Además del la ADH, nuestro hígado también produce menos enzimas, como la acetaldehído deshidrogenasa, encargada del metabolismo del acetaldehído, que es una sustancia muy agresiva y peligrosa en nuestro cuerpo. A todo esto se le añade un control menos eficiente de la hidratación, algo fundamental en el metabolismo de cualquier sustancia tóxica.
Fisiología, esa maldita traidora
A medida que pasan los años, nuestro cuerpo varía enormemente.

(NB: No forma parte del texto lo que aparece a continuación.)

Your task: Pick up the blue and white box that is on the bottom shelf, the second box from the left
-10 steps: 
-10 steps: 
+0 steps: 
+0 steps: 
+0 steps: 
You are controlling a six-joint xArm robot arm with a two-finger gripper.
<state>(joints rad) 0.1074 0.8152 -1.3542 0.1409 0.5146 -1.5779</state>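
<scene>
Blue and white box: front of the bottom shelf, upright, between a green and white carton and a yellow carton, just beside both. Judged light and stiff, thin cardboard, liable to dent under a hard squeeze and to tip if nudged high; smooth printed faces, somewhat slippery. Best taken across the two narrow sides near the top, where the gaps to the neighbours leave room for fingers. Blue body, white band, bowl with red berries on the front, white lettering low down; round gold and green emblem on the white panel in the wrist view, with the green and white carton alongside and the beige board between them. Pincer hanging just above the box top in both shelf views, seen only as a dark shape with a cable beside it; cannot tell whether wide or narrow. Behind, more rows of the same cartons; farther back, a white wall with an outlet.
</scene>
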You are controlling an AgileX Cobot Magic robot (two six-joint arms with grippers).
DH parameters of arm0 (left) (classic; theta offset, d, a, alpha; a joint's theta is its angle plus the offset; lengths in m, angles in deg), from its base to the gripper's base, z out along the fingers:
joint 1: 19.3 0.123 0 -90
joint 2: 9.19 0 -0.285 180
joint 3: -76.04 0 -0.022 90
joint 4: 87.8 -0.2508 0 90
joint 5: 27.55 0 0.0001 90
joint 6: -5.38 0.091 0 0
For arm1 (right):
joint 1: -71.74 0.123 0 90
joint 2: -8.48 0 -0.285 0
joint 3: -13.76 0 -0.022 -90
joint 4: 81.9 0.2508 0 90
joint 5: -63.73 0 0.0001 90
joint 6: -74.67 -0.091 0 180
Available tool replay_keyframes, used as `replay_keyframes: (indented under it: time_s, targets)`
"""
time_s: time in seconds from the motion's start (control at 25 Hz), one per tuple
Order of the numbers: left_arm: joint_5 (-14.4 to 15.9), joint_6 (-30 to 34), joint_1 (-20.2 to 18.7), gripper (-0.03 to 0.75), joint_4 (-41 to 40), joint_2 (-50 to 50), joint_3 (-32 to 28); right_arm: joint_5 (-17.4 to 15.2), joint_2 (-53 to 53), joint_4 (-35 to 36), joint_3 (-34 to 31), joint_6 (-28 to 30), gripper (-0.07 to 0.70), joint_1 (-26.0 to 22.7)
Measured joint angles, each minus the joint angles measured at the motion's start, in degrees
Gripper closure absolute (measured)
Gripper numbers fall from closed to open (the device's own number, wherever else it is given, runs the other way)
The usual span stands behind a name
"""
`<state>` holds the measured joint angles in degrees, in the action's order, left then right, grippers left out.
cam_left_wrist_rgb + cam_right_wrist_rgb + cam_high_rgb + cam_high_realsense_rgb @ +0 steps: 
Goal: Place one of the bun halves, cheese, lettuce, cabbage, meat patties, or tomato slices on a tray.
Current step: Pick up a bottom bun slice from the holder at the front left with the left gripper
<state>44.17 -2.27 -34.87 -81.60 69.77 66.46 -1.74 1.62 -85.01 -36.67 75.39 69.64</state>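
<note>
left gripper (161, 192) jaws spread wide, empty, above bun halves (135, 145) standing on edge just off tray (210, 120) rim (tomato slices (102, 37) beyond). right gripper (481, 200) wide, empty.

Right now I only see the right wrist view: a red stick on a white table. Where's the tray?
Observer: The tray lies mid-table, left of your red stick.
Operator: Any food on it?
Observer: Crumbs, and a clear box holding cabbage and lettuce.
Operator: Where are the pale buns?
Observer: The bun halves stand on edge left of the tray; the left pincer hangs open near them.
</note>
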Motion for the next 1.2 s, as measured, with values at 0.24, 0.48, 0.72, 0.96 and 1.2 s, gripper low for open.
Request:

Mientras que con la adolescencia llegan los primeros cambios fisiológicos importantes (la madurez reproductiva), con el paso de las tres primeras décadas la composición corporal continúa variando.
A partir de los veintitantos, como normal general, el cuerpo tiende a acumular más grasa. A los treinta, un adulto humano suele tener su pico muscular. A partir de aquí el cuerpo suele variar para adquirir más grasa y perder músculo. Esto juega en nuestra contra, ya que a menor musculatura se consume menos energía y el metabolismo se ralentiza en muchos sentidos.
La grasa también dificulta el tratamiento de algunas sustancias tóxicas que son liposolubles. A esto podemos añadir que tu estómago ya no resiste de la misma manera las comidas grasientas. Por otro lado, las células encargadas de protegernos, como las del sistema inmune, también funcionan peor. Todo esto provoca que el cuerpo tarde más tiempo en recuperarse de los efectos adversos de cualquier esfuerzo. Lo que a los 20 años eran unas malas horas de una mañana, a los 30 se convierten en un día, o más, por culpa de nuestra fisiología.
El sistema nervioso ya no es tu amigo
Como no podía ser menos, el sistema nervioso no está por la labor. La neuroplasticidad, la capacidad de las neuronas de desarrollar nuevas conexiones y cambiar las viejas, va desapareciendo. La neuroplasticidad es la base esencial de muchísimos procesos neurológicos. Por eso, con el tiempo, esta reducción nos afecta negativamente a la recuperación.
Por otro lado, el estrés nos afecta más, tal vez por las responsabilidades adquiridas o por un cambio fuerte de prioridades en la vida. La cuestión es que no es solo nuestra mente, sino nuestro cerebro, el que tampoco está para esos trotes. Por si todo esto fuera poco, nuestro ritmo circadiano, el reloj interno que controla a todos los seres vivos, se va modificando.
Con el tiempo, nos volvemos más matutinos y menos vespertinos, hasta que en la vejez el ciclo adquiere patrones extremos (de acostarnos muy temprano y levantarnos aún más temprano, durmiendo poco). A medida que pasan los años es más difícil mantenerse despierto, de fiesta. Y esto tiene consecuencias, porque nos despertaremos temprano, igualmente, sin que hayamos descansado bien.
En definitiva, a los 30 ya no podemos hacer lo que hacíamos a los 20 porque nuestro cuerpo ya se ha vuelto adulto. Desde la adolescencia hasta la madurez, es un saco de hormonas, con una capacidad metabólica increíble. A partir de su momento álgido, irá acomodándose y, con el tiempo, perdiendo capacidad. Una fiesta típica de un veinteañero, por mucho que nos guste, es un esfuerzo que el cuerpo ha de mitigar: el alcohol, la falta de sueño, la comida grasienta, mucho movimiento, el aspecto social... Y con los años, este esfuerzo se hace cada vez más cuesta arriba.